> **WORK REQUIRED**: Each line of the data below that contains "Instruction" must be copied.

> **PROVIDED INFORMATION**:
▽
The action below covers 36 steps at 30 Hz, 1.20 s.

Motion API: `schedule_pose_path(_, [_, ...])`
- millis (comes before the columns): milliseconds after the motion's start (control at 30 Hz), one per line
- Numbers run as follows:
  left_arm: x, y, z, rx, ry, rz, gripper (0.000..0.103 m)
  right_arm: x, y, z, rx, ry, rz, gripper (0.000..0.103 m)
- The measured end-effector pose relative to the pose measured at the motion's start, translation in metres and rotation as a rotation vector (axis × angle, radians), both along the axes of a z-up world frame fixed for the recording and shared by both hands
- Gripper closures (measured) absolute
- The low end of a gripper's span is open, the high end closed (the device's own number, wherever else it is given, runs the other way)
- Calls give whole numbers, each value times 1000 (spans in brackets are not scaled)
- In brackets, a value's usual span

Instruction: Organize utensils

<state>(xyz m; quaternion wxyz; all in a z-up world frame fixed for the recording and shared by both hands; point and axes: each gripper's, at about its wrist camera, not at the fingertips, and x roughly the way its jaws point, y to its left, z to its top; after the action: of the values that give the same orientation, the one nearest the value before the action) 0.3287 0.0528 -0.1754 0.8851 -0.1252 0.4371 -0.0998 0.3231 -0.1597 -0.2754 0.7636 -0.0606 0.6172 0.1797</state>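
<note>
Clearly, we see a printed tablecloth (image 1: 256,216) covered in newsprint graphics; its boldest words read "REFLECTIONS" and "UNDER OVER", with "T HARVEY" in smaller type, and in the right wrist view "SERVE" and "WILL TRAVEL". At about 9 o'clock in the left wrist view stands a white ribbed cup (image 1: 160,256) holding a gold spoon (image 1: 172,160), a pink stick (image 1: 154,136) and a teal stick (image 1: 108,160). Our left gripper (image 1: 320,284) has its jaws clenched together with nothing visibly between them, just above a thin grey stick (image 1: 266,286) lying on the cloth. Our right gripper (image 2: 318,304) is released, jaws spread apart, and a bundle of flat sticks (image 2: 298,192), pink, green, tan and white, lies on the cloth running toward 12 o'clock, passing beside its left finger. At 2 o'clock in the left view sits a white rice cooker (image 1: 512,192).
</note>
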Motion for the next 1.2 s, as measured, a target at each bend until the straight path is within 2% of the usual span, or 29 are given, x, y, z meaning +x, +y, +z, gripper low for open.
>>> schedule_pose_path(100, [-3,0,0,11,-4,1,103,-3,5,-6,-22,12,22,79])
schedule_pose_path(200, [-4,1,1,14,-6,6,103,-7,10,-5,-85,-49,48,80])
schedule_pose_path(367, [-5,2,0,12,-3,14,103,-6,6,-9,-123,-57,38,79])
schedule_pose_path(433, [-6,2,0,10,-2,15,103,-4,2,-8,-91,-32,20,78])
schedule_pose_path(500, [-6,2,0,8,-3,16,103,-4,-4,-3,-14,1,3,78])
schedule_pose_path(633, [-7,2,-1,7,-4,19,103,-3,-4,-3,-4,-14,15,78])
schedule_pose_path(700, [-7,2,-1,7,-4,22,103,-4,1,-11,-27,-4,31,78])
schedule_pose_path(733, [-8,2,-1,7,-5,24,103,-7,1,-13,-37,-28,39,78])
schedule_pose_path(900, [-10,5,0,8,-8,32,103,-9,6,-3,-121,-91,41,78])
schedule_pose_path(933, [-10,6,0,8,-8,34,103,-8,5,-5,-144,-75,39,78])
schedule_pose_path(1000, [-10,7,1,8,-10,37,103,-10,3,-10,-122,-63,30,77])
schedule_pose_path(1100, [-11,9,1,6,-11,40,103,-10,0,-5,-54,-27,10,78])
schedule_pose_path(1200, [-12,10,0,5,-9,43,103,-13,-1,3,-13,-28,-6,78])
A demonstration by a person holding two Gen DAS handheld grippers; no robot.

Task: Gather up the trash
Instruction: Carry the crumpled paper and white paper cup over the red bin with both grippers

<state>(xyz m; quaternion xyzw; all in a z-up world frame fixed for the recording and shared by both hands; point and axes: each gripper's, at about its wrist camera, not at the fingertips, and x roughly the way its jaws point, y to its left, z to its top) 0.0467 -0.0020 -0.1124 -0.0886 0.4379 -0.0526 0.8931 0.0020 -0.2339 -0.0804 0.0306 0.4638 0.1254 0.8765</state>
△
> **SOLUTION FOR THIS EXERCISE**:
Instruction: Organize utensils
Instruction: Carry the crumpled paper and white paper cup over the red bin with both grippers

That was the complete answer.